«Книга вышла в чудесном издании. Стыдно даже. Содержание не по книге. Не думал, что она выйдет такой парадной. Конечно, все скомкано, нелепые вычерки, но тут уж виновата моя неопытность. Надеюсь на других языках издать под собственной редакцией. Не дождусь, когда приеду в Москву…
Обнимаю.
Всем старухам и жильцам объятья и поклоны.
Бог даст, до скорого свидания…
Ваш
Он много говорит о роскошном американском издании, которое, по его искреннему мнению, «гораздо выше самого ее содержания». Очень беспокоится о том, как бы доставить книгу побыстрее в Москву; конечно, на пароходе в багаже пачка книг теряется, ее три дня ищут. Не посылает книгу по почте: «…боюсь, так как начнут ее просматривать и без моего разрешения издадут». Конечно же, пишет брату и сестрам: «Теперь, когда есть новый источник, я прошу вас взять посланные деньги. Они дадут вам возможность передохнуть, чтобы начать вновь работу в студии, на новых началах».
Сам мечтает — после «возможности передохнуть» — вернуться и работать «на новых началах». В его последних письмах 1924 года среди наставлений студийцам, родным, все чаще — с восклицательными знаками! — повторяется как заклинание: «В Москву, в Москву!»
В Москву он возвращается в начале августа 1924 года — после двух лет, проведенных в чужих землях, в чужих театрах, — со своим театром.
Осенью 1924 года афиши возвещают москвичам новый сезон Художественного театра, который будет играть в своем старом зале «Царя Федора» и «Хозяйку гостиницы», «Смерть Пазухина» и «Горе от ума». Константин Сергеевич пишет Игорю (тот живет в Швейцарии, под постоянной угрозой наследственной предрасположенности к туберкулезу) о том, что в Москве «произошли огромные перемены, прежде всего в составе самих зрителей». Сообщает, что их забыли в Москве — не кланяются на улицах, что критика относится к театру в основном враждебно («актеры они хорошие, но их театр никому не нужен»), зато «высшие сферы» вполне понимают значение театра.

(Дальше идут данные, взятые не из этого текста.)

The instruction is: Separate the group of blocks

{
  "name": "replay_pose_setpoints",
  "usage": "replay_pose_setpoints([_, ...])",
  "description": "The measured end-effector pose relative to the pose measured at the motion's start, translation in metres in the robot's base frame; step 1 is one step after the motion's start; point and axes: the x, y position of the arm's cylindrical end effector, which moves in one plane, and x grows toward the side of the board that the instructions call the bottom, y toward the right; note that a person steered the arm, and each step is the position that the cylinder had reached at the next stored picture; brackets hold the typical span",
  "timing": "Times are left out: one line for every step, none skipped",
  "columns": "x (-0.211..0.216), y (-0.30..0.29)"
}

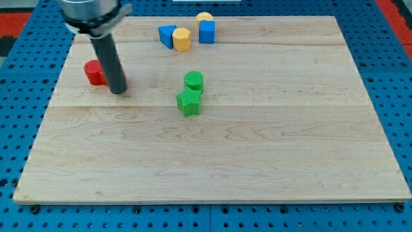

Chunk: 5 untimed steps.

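My tip (118,91) rests on the board at the view's left, touching or just right of a red block (95,73) that the rod partly hides. A green cylinder (194,80) and a green star block (188,102) sit together near the board's middle, well right of the tip. At the view's top a blue triangular block (167,35), a yellow hexagonal block (182,38), a blue cube (206,31) and a yellow cylinder (205,18) behind it form a close group.
The wooden board (257,148) lies on a blue pegboard surface (393,77). The arm's dark body (90,11) hangs over the board's upper left corner.
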Motion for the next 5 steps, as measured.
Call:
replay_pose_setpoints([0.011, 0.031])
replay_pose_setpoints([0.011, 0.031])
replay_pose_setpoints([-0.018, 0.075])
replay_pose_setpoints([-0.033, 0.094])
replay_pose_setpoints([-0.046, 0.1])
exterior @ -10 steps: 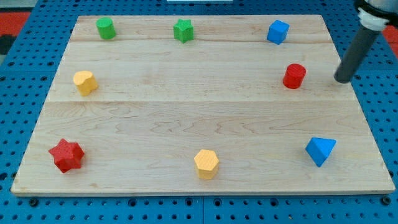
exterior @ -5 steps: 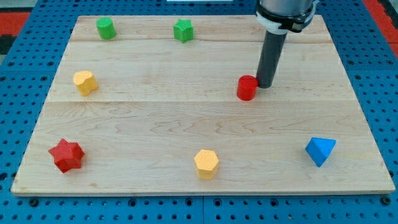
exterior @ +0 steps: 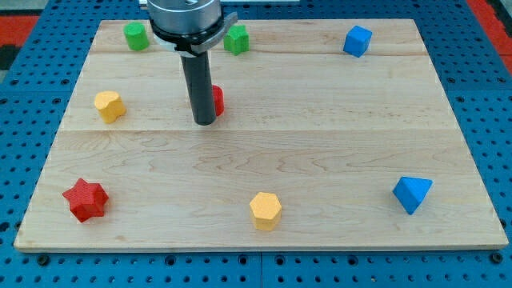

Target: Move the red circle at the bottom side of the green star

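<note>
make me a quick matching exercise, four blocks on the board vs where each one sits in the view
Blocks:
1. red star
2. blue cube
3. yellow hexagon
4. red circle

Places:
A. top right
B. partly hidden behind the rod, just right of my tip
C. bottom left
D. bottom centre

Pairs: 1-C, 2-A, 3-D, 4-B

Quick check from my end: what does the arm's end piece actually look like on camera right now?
A straight dark grey, near-black rod of round section, hanging from a wider round collar in silver-grey metal with a black band. My tip is blunt and flat. No cables or markings show.
</note>
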Robot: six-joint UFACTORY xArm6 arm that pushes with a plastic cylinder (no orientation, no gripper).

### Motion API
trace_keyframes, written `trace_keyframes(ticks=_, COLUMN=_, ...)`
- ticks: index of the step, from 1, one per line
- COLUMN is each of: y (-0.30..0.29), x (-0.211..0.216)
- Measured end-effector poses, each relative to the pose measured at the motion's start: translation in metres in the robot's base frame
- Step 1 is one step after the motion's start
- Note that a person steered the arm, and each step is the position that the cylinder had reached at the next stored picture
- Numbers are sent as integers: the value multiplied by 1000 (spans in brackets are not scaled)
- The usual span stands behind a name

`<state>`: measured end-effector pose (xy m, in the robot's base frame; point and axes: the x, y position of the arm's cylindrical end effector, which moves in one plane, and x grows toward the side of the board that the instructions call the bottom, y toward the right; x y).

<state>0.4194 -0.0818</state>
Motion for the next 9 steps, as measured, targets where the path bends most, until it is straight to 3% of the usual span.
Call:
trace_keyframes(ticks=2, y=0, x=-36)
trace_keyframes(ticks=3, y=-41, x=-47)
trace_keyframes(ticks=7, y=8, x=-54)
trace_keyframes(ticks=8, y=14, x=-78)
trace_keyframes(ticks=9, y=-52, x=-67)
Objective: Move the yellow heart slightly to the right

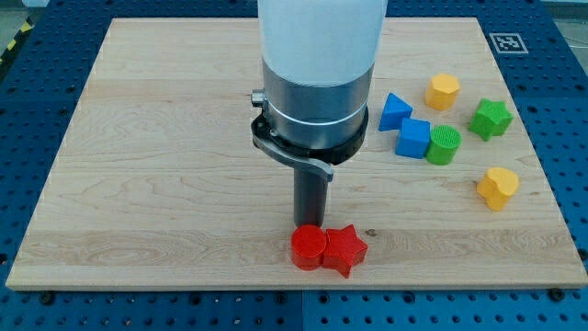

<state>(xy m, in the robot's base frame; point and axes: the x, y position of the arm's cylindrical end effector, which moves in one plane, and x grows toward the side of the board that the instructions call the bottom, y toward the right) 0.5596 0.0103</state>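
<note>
So the yellow heart (497, 188) sits over on the right side of the table (165, 165), just near of the green and blue blocks, and looks untouched, so the job's basically all still to do. My tip (310, 226) is parked well left of it, right behind the red cylinder (308, 247) and red star (345, 249); there's no hand on this rod, so nothing's grasped.

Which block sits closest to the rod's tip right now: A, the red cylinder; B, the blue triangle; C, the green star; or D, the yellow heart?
A: my tip comes down just behind the red cylinder, which stands beside the red star, while the yellow heart lies far off toward the view's right.
</note>
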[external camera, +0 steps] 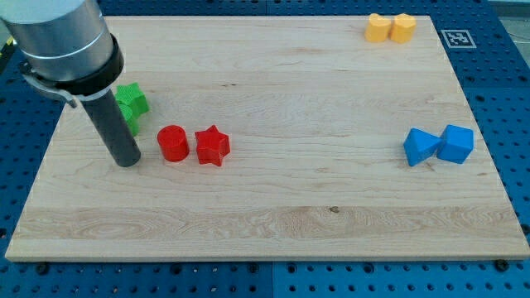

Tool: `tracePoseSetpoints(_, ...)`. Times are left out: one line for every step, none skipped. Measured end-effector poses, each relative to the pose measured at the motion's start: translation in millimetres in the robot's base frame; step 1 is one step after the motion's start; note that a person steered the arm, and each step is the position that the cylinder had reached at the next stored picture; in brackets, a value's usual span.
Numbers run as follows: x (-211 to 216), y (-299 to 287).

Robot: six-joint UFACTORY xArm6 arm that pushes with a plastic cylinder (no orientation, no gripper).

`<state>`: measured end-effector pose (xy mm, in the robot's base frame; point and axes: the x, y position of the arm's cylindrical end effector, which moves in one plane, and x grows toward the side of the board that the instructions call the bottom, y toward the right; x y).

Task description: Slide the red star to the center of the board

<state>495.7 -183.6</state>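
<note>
A: Where is my tip [128,162] right now?

B: Low in the left part of the frame, resting on the wooden board [273,215]. It is a plain dark rod, so it has no jaws to open or close, and it holds nothing.

A: And the red star [212,146]?

B: Left of the board's middle, to the right of your tip. A red cylinder [173,143] sits between the two, just beside the star; whether they touch I cannot tell. Your tip is near the cylinder's left side with a small gap showing.

A: What is behind the rod?

B: A green block [132,103], star-like in shape, in the upper left, partly hidden by the rod.

A: Any containers?

B: The board is the only thing bearing anything. Two yellow blocks [391,28] stand side by side at the top right edge, touching. A blue block with a pointed, wedge-like form [421,146] and a blue cube [456,143] lie together at the right edge. Around the board is a blue perforated table [505,99].
</note>
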Motion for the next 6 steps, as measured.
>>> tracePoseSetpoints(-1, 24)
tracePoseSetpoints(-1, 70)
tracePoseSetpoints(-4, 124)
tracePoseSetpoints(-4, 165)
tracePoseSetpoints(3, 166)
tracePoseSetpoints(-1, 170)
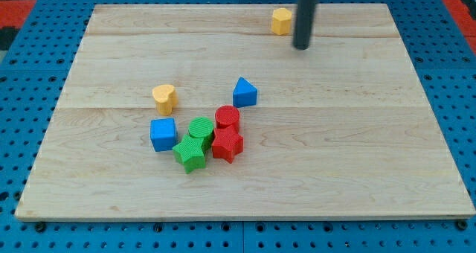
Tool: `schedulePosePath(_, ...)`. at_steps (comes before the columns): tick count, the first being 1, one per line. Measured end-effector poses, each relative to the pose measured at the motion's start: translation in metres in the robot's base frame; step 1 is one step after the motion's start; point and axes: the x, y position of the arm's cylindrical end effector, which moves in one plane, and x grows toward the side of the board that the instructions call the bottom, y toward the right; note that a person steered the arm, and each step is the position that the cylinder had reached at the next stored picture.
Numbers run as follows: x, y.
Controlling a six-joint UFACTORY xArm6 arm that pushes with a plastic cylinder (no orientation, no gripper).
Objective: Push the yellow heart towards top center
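Observation:
The yellow heart (164, 97) lies on the wooden board (357, 134), left of the middle. My tip (301, 46) is near the view's top, right of centre, far from the heart. It stands just right of a yellow hexagon block (281, 21), apart from it. The rod runs up out of the view's top edge.
A blue triangle (244, 93) lies right of the heart. Below the heart are a blue cube (163, 134), a green cylinder-like block (201, 129), a green star (190, 155), a red cylinder (227, 118) and a red star (227, 144), clustered together.

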Motion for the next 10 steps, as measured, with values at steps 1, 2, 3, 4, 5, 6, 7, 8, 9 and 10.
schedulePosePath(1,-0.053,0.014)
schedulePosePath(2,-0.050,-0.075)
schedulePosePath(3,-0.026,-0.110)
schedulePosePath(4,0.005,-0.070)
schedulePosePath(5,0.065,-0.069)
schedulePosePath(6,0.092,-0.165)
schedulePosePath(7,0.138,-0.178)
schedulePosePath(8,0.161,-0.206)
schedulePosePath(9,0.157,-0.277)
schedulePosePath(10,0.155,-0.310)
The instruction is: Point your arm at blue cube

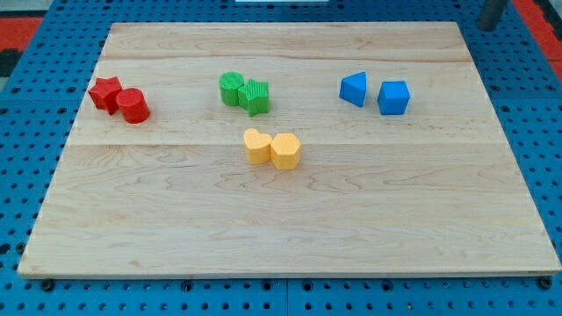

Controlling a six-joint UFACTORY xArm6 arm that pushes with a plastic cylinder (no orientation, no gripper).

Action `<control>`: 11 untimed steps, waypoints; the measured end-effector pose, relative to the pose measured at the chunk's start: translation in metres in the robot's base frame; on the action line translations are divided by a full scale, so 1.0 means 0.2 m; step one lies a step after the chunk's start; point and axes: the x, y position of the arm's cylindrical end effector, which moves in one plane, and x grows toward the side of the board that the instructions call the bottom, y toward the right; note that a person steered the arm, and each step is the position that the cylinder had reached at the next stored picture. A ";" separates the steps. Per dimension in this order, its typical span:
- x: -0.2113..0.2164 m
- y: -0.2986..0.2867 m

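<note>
The blue cube (393,97) sits on the wooden board (290,219), right of centre near the view's top. A blue triangular block (354,89) lies just to its left, apart from it. My tip (486,27) shows at the view's top right corner, just past the board's far edge. It is up and to the right of the blue cube, well apart from it, and touches no block.
A red star (105,92) and a red cylinder (133,105) touch at the left. A green cylinder (232,89) and a green star (255,96) touch at top centre. Two yellow blocks (271,148) touch at the middle. Blue pegboard (536,132) surrounds the board.
</note>
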 end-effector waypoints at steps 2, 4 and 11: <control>0.02 -0.03; 0.03 -0.02; 0.79 -0.94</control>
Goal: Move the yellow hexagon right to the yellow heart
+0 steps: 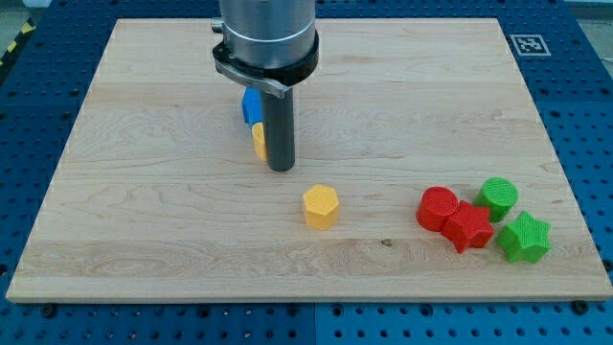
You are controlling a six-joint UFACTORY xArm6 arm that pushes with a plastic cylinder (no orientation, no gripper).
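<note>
The yellow hexagon (321, 206) lies on the wooden board (144, 192) a little below the middle. My tip (281, 169) rests on the board up and to the left of the hexagon, a short gap away. Just left of the rod a yellow block (259, 141) peeks out, mostly hidden by the rod; its shape cannot be made out. A blue block (251, 105) sits right above it, also partly hidden.
At the view's lower right stands a cluster: a red cylinder (438, 208), a red star-like block (468, 227), a green cylinder (498, 196) and a green star (524, 238). A fiducial tag (528, 44) marks the board's top right corner.
</note>
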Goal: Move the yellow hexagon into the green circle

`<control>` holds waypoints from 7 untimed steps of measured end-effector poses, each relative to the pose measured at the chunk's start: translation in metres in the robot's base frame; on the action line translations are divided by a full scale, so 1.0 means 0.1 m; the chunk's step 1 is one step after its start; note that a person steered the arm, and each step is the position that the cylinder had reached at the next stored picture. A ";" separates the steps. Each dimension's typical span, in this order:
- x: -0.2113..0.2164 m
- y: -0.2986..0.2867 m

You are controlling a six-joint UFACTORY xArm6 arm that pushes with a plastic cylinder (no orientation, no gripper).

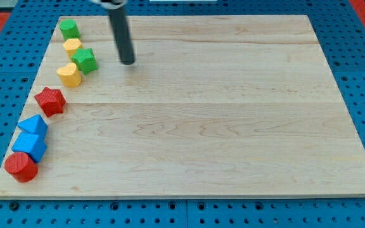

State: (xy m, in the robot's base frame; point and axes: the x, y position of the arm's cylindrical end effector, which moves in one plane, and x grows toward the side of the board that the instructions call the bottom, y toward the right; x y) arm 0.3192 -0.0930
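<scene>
The yellow hexagon (pixel 72 45) lies near the board's top left. The green circle block (pixel 69 28) sits just above it, at the top-left corner, a small gap apart or touching; I cannot tell which. My tip (pixel 127 62) rests on the board to the right of both, about a rod's length right of the green star (pixel 85 60). The dark rod rises from the tip towards the view's top.
A yellow heart block (pixel 70 75) lies below the green star. Down the left edge lie a red star (pixel 50 101), a blue triangle (pixel 34 125), a blue cube (pixel 30 146) and a red cylinder (pixel 21 167). The wooden board (pixel 220 126) sits on a blue pegboard.
</scene>
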 end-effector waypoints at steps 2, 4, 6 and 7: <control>-0.24 -0.81; -0.12 -1.47; -0.02 -1.15; 0.04 -1.30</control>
State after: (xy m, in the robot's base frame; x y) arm 0.3232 -0.2234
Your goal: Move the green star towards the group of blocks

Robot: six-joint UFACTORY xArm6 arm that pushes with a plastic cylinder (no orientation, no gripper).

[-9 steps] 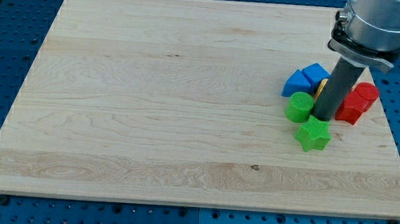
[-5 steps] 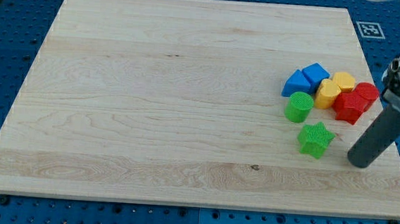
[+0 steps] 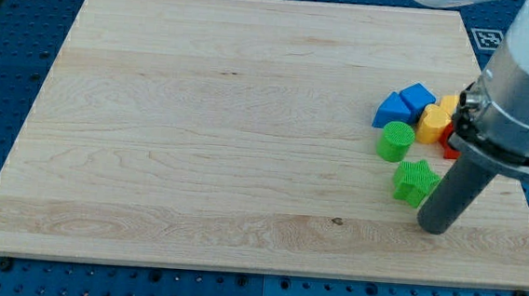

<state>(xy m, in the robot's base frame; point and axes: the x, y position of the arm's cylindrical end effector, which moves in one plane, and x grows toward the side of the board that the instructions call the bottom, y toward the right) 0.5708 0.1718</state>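
A pale wooden bench (image 3: 200,134) fills most of the view. The arm, a large grey cylinder, enters from the view's upper right and leans down toward the left, ending in a straight dark rod; it has no fingers, so nothing is grasped. My tip (image 3: 433,228) rests just below and right of the green star (image 3: 416,182), probably placed to push it up toward the group. That cluster sits above: a green cylinder (image 3: 397,140), two blue blocks (image 3: 404,105), a yellow block (image 3: 433,124) and a partly hidden red block (image 3: 449,145).
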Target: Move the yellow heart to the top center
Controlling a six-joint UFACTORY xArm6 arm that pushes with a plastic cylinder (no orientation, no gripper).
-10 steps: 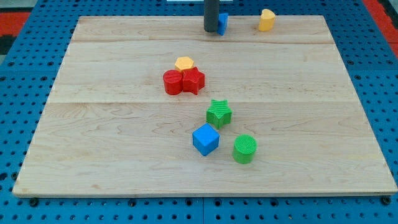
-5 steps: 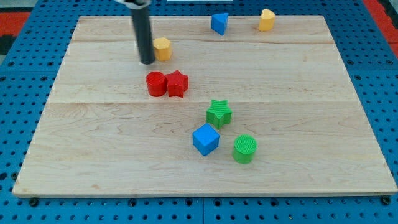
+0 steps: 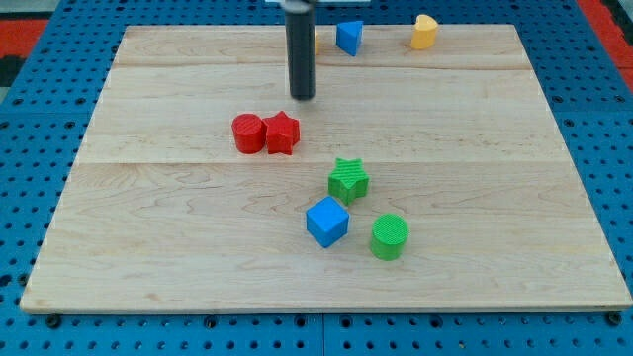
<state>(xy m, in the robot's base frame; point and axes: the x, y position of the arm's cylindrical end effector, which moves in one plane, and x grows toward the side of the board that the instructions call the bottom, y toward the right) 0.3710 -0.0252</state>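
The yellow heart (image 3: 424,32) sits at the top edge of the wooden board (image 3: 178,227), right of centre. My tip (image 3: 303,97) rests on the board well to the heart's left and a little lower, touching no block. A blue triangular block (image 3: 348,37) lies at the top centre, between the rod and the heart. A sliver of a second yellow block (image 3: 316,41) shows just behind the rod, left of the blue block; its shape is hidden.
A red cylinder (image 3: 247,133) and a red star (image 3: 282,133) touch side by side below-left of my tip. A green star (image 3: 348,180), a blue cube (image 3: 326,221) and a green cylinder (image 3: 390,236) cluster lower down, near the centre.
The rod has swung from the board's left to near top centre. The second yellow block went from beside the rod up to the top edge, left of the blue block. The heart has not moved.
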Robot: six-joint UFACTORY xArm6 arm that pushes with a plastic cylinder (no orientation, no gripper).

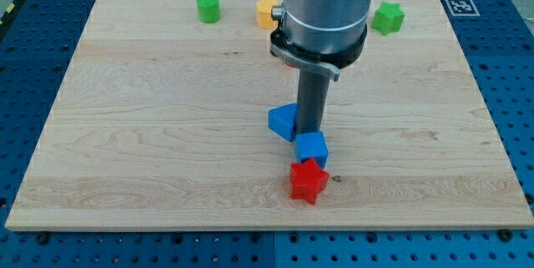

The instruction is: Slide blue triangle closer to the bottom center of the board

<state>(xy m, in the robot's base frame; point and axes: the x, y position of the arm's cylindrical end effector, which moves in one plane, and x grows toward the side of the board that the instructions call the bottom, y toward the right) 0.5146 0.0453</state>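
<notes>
Blue triangle (284,122): we see it near the middle of the surface (150,134), a little toward the view's bottom. It sits just at the view's left of our rod. Its long axis is hard for us to make out; one flat face looks toward the view's left and bottom, and the top narrows toward the view's right.
My tip (311,132): we find it at the lower end of the dark rod, just at the view's right of the blue triangle, touching it or nearly so. The blue cube hides the very end, so we cannot tell the exact contact.
End effector: we carry a plain rod with no jaws, so it holds nothing and has no wide or narrow state to tell.
Blue cube (312,148): we see it directly below the tip in the view, close beside the blue triangle's lower right corner.
Red star (308,181): it lies just below the blue cube, touching it or almost, near the bottom centre of the surface.
Green cylinder (209,7): it stands near the view's top, left of the arm.
Orange block (267,12): it is partly hidden behind the arm's body at the view's top; we cannot tell its shape.
Green star (387,18): it rests at the view's top right, well apart from the blue triangle.
</notes>
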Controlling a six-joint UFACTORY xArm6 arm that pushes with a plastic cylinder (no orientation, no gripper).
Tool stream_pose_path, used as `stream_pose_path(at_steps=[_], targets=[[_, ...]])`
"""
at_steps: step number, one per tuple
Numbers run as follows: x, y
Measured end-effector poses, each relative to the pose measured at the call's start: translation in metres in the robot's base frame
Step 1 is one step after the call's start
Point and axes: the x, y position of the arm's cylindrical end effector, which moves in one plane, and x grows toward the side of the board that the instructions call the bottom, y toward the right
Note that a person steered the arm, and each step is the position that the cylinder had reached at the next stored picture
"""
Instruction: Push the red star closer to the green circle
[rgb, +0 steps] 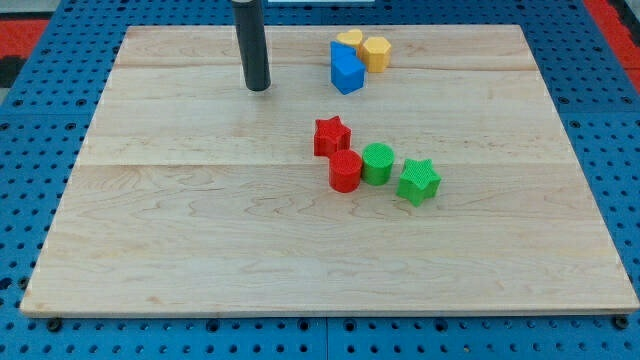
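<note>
The red star (332, 135) lies near the board's middle, just above and to the left of the green circle (377, 162). A red round block (345, 171) touches the star's lower side and the circle's left side. A green star (418, 181) lies to the right of the circle. My tip (258, 88) is at the upper left of the board, well apart from the red star, up and to its left.
A blue block (347, 70), a yellow heart-like block (349, 41) and a yellow hexagon (376, 52) cluster at the view's top. The wooden board (200, 250) lies on a blue pegboard; red flooring shows at the top corners.
</note>
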Motion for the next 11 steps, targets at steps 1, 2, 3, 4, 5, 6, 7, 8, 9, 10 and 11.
stream_pose_path(at_steps=[1, 2, 3, 4, 5, 6, 7, 8, 9, 10, 11], targets=[[0.0, -0.004], [0.0, -0.009], [0.0, -0.009], [0.0, -0.012], [0.006, -0.006], [0.023, 0.031], [0.052, 0.068], [0.069, 0.079], [0.069, 0.071], [0.069, 0.066], [0.069, 0.062]])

Действительно, Луначарский приветствует возвращение театра, напутствует его в новую жизнь доброжелательной статьей. Критики-«леваки» продолжают утверждать ненужность Художественного театра новым зрителям, но сами зрители заполняют зал с белой чайкой на занавесе, где снова идет Чехов, где Станиславский выходит на сцену в старой роли Сатина и в новой роли Ивана Петровича Шуйского. Стоящие в традиционной очереди за билетами в Камергерском переулке, который называется теперь Проезд Художественного театра, провожают взглядами Станиславского — он подъезжает на извозчике к подъезду, над которым пловец борется с волной. Репетиции он ведет аккуратнейше — в натопленном зале, в теплых фойе. Забывается время пайков, холода, обледеневших тротуаров, пустынных улиц, по которым не ходят трамваи. Казалось бы, после парижских и нью-йоркских реклам, метрополитена, потока автомобилей Москва должна казаться вернувшимся бедной и провинциальной. Они же сравнивают свой город не с Нью-Йорком, а с городом, какой они покидали два года тому назад. Поэтому так обостренно, так счастливо воспринимают вернувшиеся «художественники» улучшение быта, то ощущение устойчивости, мира, которое определяет сейчас жизнь молодой страны. Поэтому Станиславский отметит прежде всего «кипучую» театральную жизнь России сравнительно с Западом. Он озабочен местом своего театра рядом с захватывающей театральностью Мейерхольда и Таирова, с экспериментальными театрами, с собственными студиями, которые за время отсутствия МХАТ вошли во вкус самостоятельности и вовсе не спешат расстаться с нею.